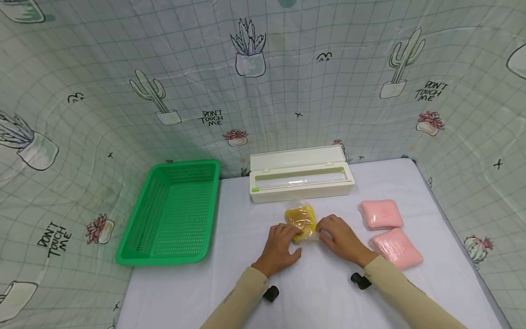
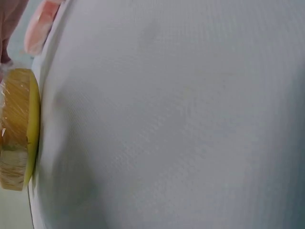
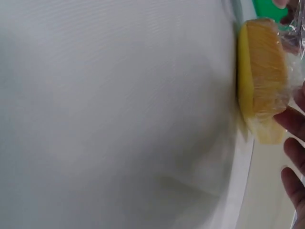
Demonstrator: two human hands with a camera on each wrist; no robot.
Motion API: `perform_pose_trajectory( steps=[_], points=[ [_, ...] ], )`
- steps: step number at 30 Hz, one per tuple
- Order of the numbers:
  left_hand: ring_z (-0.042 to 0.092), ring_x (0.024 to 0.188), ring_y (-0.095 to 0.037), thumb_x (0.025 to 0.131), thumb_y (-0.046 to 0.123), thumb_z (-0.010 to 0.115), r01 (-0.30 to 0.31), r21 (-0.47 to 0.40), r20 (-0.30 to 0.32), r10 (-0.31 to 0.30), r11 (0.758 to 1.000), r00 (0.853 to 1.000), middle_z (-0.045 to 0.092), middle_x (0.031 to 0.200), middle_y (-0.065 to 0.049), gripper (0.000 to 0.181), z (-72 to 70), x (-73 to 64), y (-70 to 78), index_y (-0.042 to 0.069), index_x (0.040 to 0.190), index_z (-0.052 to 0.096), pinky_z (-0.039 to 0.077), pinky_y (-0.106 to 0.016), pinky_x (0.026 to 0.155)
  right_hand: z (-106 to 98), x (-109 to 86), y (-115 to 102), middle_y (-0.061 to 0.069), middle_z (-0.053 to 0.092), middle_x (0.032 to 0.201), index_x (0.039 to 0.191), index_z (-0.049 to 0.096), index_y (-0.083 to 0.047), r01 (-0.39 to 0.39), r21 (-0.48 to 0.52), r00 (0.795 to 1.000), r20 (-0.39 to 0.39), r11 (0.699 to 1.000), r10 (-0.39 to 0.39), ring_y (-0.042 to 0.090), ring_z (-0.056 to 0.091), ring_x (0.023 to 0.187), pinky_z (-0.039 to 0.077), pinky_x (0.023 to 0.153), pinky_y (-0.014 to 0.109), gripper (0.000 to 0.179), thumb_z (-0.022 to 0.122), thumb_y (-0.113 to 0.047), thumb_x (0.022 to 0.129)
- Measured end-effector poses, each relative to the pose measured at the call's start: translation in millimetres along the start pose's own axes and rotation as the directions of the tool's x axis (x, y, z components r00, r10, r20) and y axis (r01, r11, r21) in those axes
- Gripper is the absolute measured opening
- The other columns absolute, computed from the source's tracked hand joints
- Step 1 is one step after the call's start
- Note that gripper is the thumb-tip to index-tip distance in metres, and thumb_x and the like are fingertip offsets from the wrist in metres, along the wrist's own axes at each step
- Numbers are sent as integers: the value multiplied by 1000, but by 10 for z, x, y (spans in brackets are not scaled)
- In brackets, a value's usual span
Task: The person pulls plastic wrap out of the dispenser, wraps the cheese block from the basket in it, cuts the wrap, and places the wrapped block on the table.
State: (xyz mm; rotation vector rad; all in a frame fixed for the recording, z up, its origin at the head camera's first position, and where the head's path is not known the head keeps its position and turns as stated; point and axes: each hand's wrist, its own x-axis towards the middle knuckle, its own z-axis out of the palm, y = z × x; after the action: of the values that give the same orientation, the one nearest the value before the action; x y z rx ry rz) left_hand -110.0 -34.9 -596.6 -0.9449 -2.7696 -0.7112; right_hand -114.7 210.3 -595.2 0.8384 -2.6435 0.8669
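Note:
A yellow sponge-like block (image 1: 302, 219) in clear cling film lies on the white table, with loose film around its edges. Its tan side and yellow base show in the left wrist view (image 2: 16, 119) and the right wrist view (image 3: 267, 71). My left hand (image 1: 279, 249) rests its fingertips on the block's near left edge, thumb apart. At the other side, my right hand (image 1: 341, 237) has bent fingers at the block's right edge, where thumb and index pinch loose cling film (image 1: 314, 236). Some of its other fingers (image 3: 295, 155) are spread.
Behind the block stands a white cling film dispenser (image 1: 302, 194), lid up, roll visible. A green plastic basket (image 1: 164, 261) is on the left. Two pink wrapped blocks, one farther back (image 1: 381, 214) and one nearer (image 1: 397, 249), lie on the right beside my right forearm.

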Motion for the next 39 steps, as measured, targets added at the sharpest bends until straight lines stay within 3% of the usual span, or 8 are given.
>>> perform_pose_trajectory(
  steps=[6, 11, 15, 19, 23, 29, 34, 39],
  points=[
    [59, 100, -15, 94, 26, 82, 116, -73, -82, -122, 991, 989, 74, 103, 6, 17, 6, 96, 50, 16, 104, 72, 44, -37, 94, -6, 98, -74, 5, 71, 96, 92, 71, -11, -126, -11, 992, 32, 992, 126, 25, 65, 96, 53, 83, 47, 10, 77, -4, 90],
    [56, 86, -14, 98, 17, 76, 248, -193, -137, -276, 949, 951, 72, 88, 3, 6, 16, 211, 78, 12, 100, 74, 43, -37, 88, 17, 174, -123, -2, 69, 85, 92, 73, -11, -230, -16, 972, 36, 973, 231, 21, 63, 89, 52, 78, 43, 10, 79, -4, 89],
    [55, 82, -16, 95, 13, 78, 299, -207, -175, -335, 932, 926, 69, 84, 3, 13, 31, 280, 96, 9, 105, 71, 42, -37, 87, 58, 204, -142, 1, 69, 88, 102, 71, -6, -199, -63, 980, -27, 978, 198, 24, 64, 89, 53, 79, 44, 24, 82, 0, 81],
    [58, 91, -18, 91, 15, 84, 283, -108, -212, -301, 953, 930, 69, 94, 1, 24, 52, 321, 110, 11, 109, 69, 44, -38, 90, 104, 209, -140, 12, 70, 108, 112, 68, -2, -45, -174, 993, -114, 984, 25, 33, 66, 101, 55, 88, 49, 45, 90, 2, 73],
    [60, 99, -18, 86, 22, 89, 186, 131, -249, -149, 974, 957, 69, 103, 4, 25, 57, 341, 103, 17, 104, 72, 47, -36, 93, 136, 196, -118, 13, 69, 117, 115, 69, -6, 111, -302, 977, -142, 947, -160, 35, 66, 105, 55, 91, 51, 54, 93, 5, 67],
    [63, 96, -13, 88, 41, 84, 89, 463, -234, 24, 882, 972, 72, 100, 13, 16, 60, 336, 71, 27, 95, 82, 48, -31, 91, 170, 170, -99, 8, 74, 111, 109, 77, -7, 171, -353, 977, -62, 920, -205, 34, 65, 104, 56, 91, 51, 36, 88, 3, 76],
    [61, 97, -14, 97, 40, 76, 95, 441, -167, -23, 892, 986, 68, 102, 7, 18, 84, 329, 51, 24, 98, 83, 48, -32, 90, 144, 168, -122, 7, 75, 114, 114, 79, -5, 147, -361, 989, 47, 921, -140, 34, 64, 108, 56, 93, 51, 30, 82, 1, 84],
    [60, 98, -17, 99, 29, 76, 171, 222, -164, -136, 960, 977, 68, 102, 4, 13, 52, 363, 4, 18, 100, 82, 47, -35, 91, 88, 242, -135, 8, 73, 115, 115, 78, -6, 109, -331, 994, 63, 937, -93, 33, 64, 110, 52, 98, 52, 27, 74, 1, 89]
  ],
)
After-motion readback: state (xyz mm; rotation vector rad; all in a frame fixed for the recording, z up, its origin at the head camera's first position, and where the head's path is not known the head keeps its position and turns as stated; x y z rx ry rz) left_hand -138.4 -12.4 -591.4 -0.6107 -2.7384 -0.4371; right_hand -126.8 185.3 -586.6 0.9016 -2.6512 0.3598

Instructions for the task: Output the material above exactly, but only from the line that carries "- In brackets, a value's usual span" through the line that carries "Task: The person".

Response to this task:
- In brackets, a value's usual span
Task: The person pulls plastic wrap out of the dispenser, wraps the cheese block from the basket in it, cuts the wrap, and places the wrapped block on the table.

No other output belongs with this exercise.